**DATA:**
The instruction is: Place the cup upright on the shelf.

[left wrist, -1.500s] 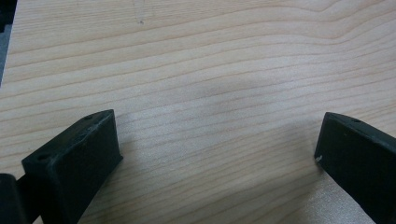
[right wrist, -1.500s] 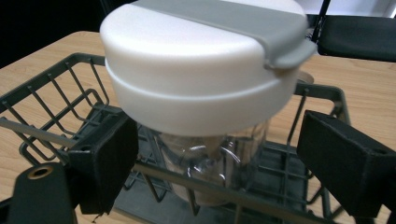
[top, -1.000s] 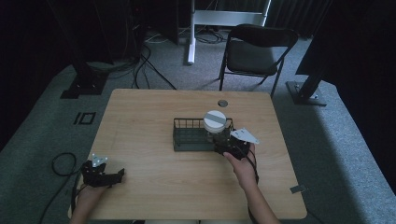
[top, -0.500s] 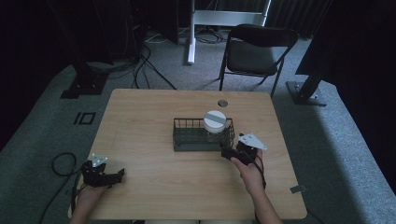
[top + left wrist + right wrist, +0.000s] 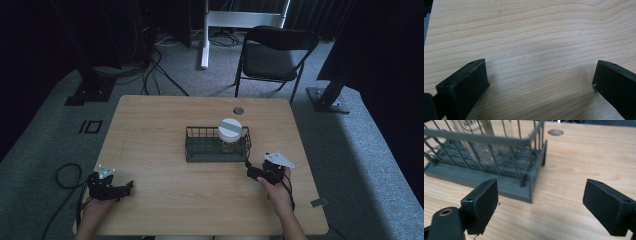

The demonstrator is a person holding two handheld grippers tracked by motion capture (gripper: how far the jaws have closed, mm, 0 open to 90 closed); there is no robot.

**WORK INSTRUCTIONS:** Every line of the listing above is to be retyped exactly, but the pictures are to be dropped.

**FINISHED TASK:**
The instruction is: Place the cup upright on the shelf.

[left wrist, -1.500s] 
[right wrist, -1.500s] 
[top, -1.000s] 
[top, -0.500s] 
[top + left wrist + right wrist, +0.000s] 

The demonstrator is a person holding two handheld grippers tracked by motion capture (gripper: how far the jaws have closed, mm, 0 open to 90 closed); there is no robot.

Nothing further belongs to this answer.